Will Windows 8 emphasis on Tablet features drive users to iPad? - josephcooney
http://getwired.com/2012/05/29/windows-8-who-moved-my-desktop/

======
tsunamifury
I've been to the Windows 8 developer conferences and worked on getting an app
off the ground for launch... and I have to say the skitzo strategy of half
tablet half desktop environment is so much of a headache I decided to abandon
the platform. Designing a metro and desktop version of the app, then compiling
it for ARM and Intel. On top of that having to rebuild it for a phone.

I wasn't willing to risk my teams precious development time on a store that is
unproven and a product that looks confused and misguided. Several other
developers agreed at the conference.

I really don't know what Microsoft was thinking blending the tablet/desktop
and separating out the phone.
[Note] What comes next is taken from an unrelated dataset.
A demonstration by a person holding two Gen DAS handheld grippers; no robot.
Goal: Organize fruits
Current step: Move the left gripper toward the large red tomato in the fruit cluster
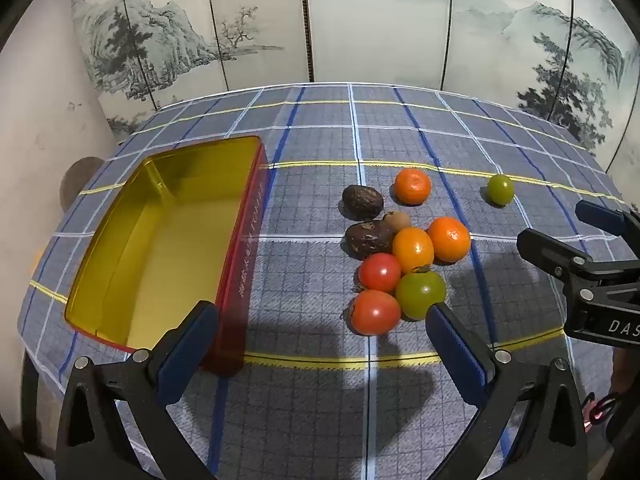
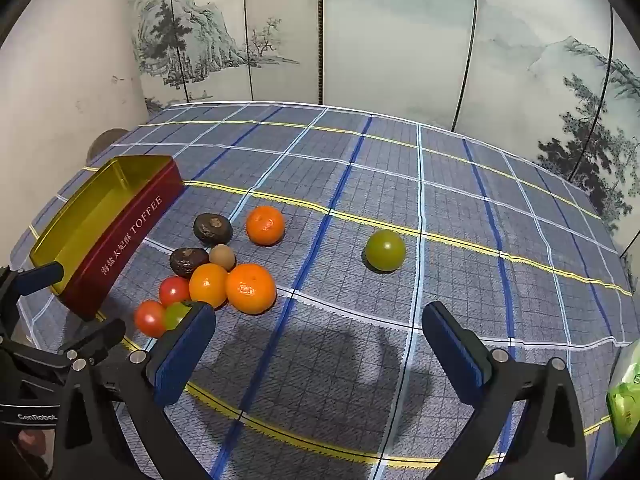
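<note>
I am holding my left gripper (image 1: 322, 334) with its blue-padded fingers spread wide and gripping nothing, hovering over the plaid blue tablecloth (image 1: 400, 140). The huddled pile of small round fruits (image 1: 400, 264) is lying just ahead, nearest my right-hand finger, and the open red tin box with a gold inside (image 1: 172, 240) is sitting near the cloth's left edge, beside my other finger. My right gripper (image 2: 318, 338) is likewise gaping apart and holding nothing, with bare cloth lying between its fingers. A lone green round fruit (image 2: 385, 250) is resting well apart from the pile, straight ahead. The right wrist view is showing white TOFFEE lettering on the tin's side (readable only there).
</note>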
It seems they think this will allow them to
claim a larger install base for 'apps' as their phone has dismal sales
performance. The evangelists kept repeating over and over that I'll have 500
million user audience as soon as it rolls out.

But the experience is a mess. Everyone in my office from seasoned techs to low
level non-techy interns has made a terrible face at windows 8, constantly
clicking around wondering what is going on.

For the record, I thought Vista was alright and Windows 7 was nice. But 8's
bifurcated touch/desktop strategy is good at neither and heading in a worse
and worse direction with each successive release.

------
jarek
Betteridge's Law of Headlines: "Any headline which ends in a question mark can
be answered by the word 'no'".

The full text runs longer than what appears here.